EXERCISE PROMPT: No pictures belong in the copy. Set down exactly the lines from the one that contains "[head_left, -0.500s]" through the end of the data.

SUPPLIED DATA:

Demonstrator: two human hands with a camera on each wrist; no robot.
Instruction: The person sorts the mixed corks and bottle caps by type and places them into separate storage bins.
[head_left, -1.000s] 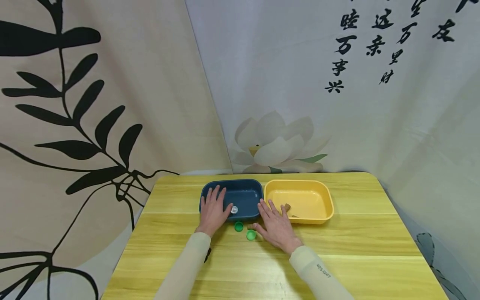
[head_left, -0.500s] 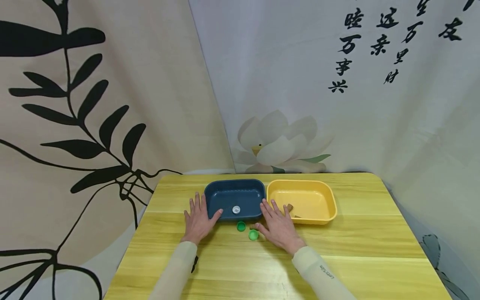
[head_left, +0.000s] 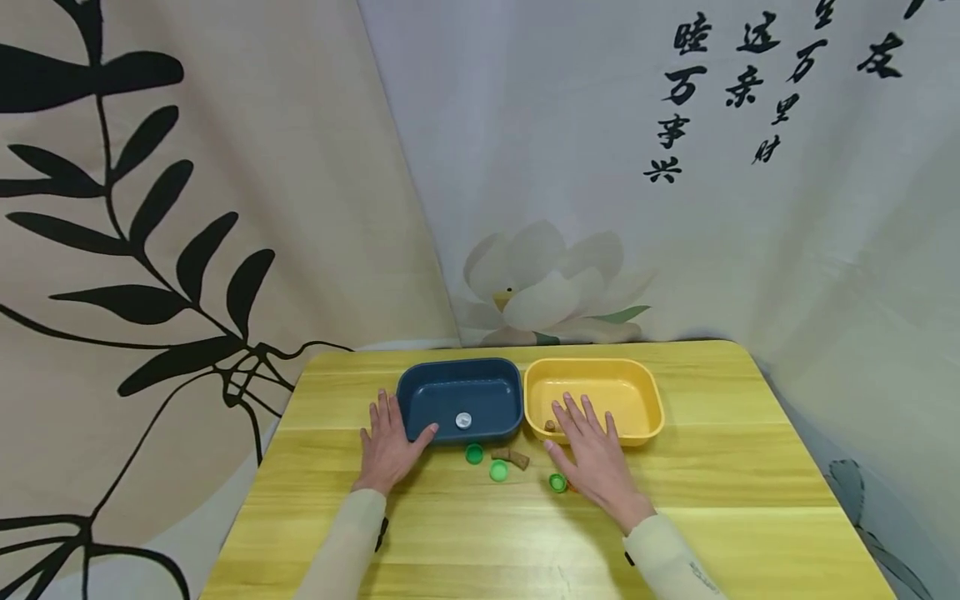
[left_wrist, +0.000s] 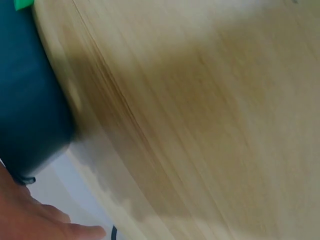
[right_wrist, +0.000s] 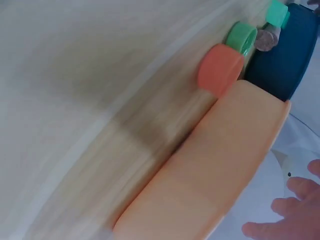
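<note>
My left hand lies with straight fingers along the left end of the blue tray, thumb at its front left corner. A white cap sits in that tray. My right hand is held flat with spread fingers over the front edge of the yellow tray, gripping nothing. Part of a cork-like brown piece shows inside, beside the fingers. Close to the right thumb lies a green cap; an orange cap, mostly hidden by the hand in the head view, is next to it.
Two more green caps, one at the blue tray's front wall and one nearer me, lie on the wooden table. Brown cork-like pieces lie just right of them. Printed curtains hang behind the table.
My left hand has moved left, from over the blue tray to beside it. My right hand has shifted right over the yellow tray's front, uncovering the cork-like pieces and a third green cap.
</note>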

RESULT:
[head_left, -0.500s] 
[head_left, +0.000s] 
[left_wrist, +0.000s] 
[right_wrist, +0.000s] 
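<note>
My left hand lies with straight fingers along the left end of the blue tray, thumb at its front left corner. A white cap sits in that tray. My right hand is held flat with spread fingers over the front edge of the yellow tray, gripping nothing. Part of a cork-like brown piece shows inside, beside the fingers. Close to the right thumb lies a green cap; an orange cap, mostly hidden by the hand in the head view, is next to it.
Two more green caps, one at the blue tray's front wall and one nearer me, lie on the wooden table. Brown cork-like pieces lie just right of them. Printed curtains hang behind the table.
My left hand has moved left, from over the blue tray to beside it. My right hand has shifted right over the yellow tray's front, uncovering the cork-like pieces and a third green cap.
</note>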

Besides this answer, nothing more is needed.